Predicting patient no-shows using machine learning: A comprehensive review and future research agenda
Patient no-shows for scheduled medical appointments pose significant challenges to healthcare systems, resulting in wasted resources, increased costs, and disrupted continuity of care. This comprehensive review examines state-of-the-art machine learning (ML) approaches for predicting patient no-shows in outpatient settings, analyzing 52 publications from 2010 to 2025.
The study reveals significant advancements in the field, with Logistic Regression (LR) as the most commonly used model in 68% of the studies. Tree-based models, ensemble methods, and deep learning techniques have gained traction in recent years, reflecting the field’s evolution.
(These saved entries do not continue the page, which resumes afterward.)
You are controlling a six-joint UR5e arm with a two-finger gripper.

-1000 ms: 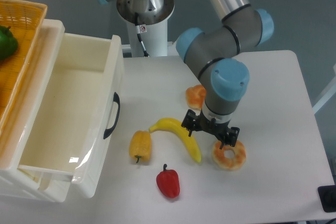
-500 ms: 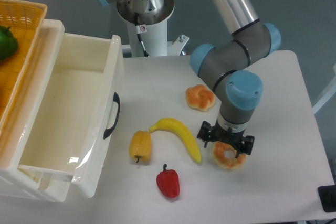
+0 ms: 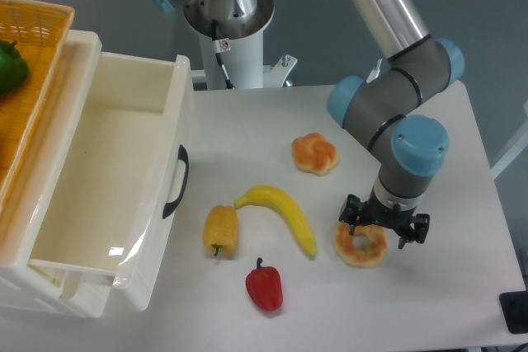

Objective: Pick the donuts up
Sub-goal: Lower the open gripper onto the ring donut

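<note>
On the counter (image 3: 462,146), beneath the arm: a ring donut and scattered toy foods, with the tool poised over the donut.

Tool (image 3: 386,231): two dark fingers spread apart, pointing down, holding nothing; the tips stand at the upper edge of the donut, one towards each side. Whether they touch it cannot be told.

The donuts (image 3: 360,245): flat on the counter directly under the tool and slightly towards the camera; cream-tan with orange-pink glaze, centre hole visible.

Recent change: over the last second the tool has travelled rightward, from beside the banana to a position over the donut; the donut itself has not moved.

Meaning for the task: the approach looks nearly complete; lowering and closing are not yet done, and the donut is not lifted.

Banana (image 3: 280,213): left of the tool, well apart.

Bun-like pastry (image 3: 314,153): behind and left of the tool.

Yellow pepper (image 3: 221,229): far left of the tool, beyond the banana.

Red pepper (image 3: 264,284): left and nearer the camera.

White bin (image 3: 124,195): farthest left, empty-looking, with a dark handle.

Writing: no brand or label readable; a small sticker on the arm's base is too small to read.
</note>
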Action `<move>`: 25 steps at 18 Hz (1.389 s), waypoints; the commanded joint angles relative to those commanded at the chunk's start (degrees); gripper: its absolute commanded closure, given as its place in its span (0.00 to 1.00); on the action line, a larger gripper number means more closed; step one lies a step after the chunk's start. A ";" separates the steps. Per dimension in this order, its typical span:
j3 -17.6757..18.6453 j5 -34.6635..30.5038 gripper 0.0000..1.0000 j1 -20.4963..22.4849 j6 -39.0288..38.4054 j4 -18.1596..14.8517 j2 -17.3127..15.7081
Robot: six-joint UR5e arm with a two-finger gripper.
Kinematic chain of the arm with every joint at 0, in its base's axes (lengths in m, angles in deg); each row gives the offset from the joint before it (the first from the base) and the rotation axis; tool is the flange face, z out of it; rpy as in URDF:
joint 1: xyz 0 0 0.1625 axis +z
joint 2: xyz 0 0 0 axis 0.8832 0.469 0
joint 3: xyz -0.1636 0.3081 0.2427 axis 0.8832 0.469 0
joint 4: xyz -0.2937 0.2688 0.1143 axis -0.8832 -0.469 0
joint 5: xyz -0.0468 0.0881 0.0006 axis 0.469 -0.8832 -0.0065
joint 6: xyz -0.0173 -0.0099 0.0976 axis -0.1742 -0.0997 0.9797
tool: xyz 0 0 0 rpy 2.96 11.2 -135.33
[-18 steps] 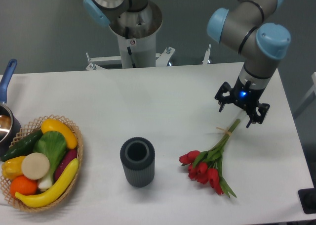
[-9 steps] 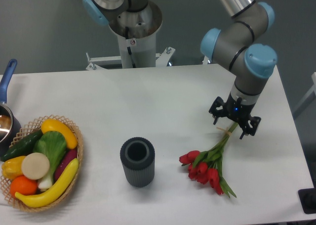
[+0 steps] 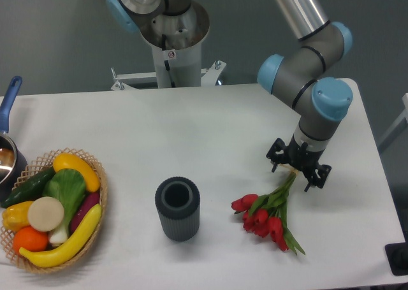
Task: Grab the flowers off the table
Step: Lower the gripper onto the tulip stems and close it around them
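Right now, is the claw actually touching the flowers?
Cannot tell. The only camera view shows the claw spread over the stem end of the flowers, hiding any contact or gap.

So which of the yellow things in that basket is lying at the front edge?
The long curved yellow banana, along the basket's near rim; the other yellow pieces sit farther back.

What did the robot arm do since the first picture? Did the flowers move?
The tool came down and to the left, and now sits open over the stem end of the flowers. It hasn't taken hold yet. The flowers, the dark cup and the fruit basket stayed put.
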 joint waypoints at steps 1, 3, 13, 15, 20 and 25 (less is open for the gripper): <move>-0.26 0.00 0.00 -0.09 0.09 0.35 0.09; -0.09 0.00 0.00 -0.09 -0.17 0.53 0.26; 0.71 -0.09 0.00 -1.41 -1.05 0.89 0.62; 0.88 -0.09 0.00 -1.41 -1.05 0.89 0.70; 0.97 -0.17 0.00 -1.32 -1.05 0.97 0.79; 0.97 -0.18 0.14 -1.23 -1.05 0.97 0.97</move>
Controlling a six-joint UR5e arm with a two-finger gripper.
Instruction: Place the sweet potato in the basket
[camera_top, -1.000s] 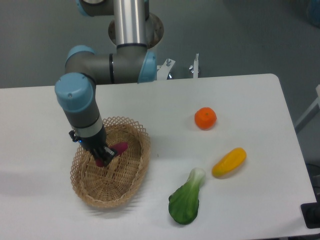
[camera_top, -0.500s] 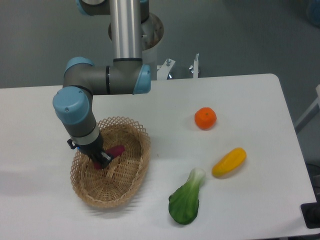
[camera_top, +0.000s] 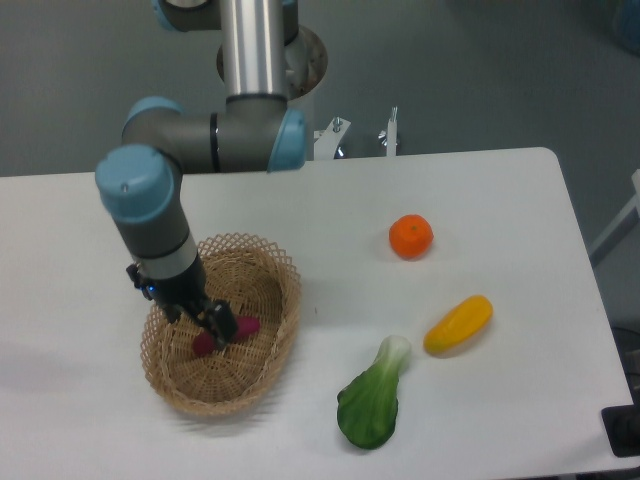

The best-performing models achieved Area Under the Curve (AUC) scores between 0.75 and 0.95, with accuracy ranging from 52% to 99.44%. Methodologically, researchers addressed common challenges such as class imbalance using various sampling techniques and employed a wide range of feature selection methods to improve model efficiency. The review also highlighted the importance of considering temporal factors and the context-dependent nature of no-show behavior across different healthcare settings.
Using the ITPOSMO framework (Information, Technology, Processes, Objectives, Staffing, Management, and Other Resources), the study identified several gaps in current ML approaches. Key challenges include data quality and completeness, model interpretability, and integration with existing healthcare systems. Future research directions include improving data collection methods, incorporating organizational factors, ensuring ethical implementation, and developing standardized approaches for handling data imbalance. The review also suggests exploring new data sources, utilizing ML algorithms to analyze patient behavior patterns, and using transfer learning techniques to adapt models across different healthcare facilities.
By addressing these challenges, healthcare providers can leverage ML to improve resource allocation, enhance patient care quality, and advance predictive analytics in healthcare. This comprehensive review underscores the potential of ML in predicting no-shows while acknowledging the complexities and challenges in its practical implementation.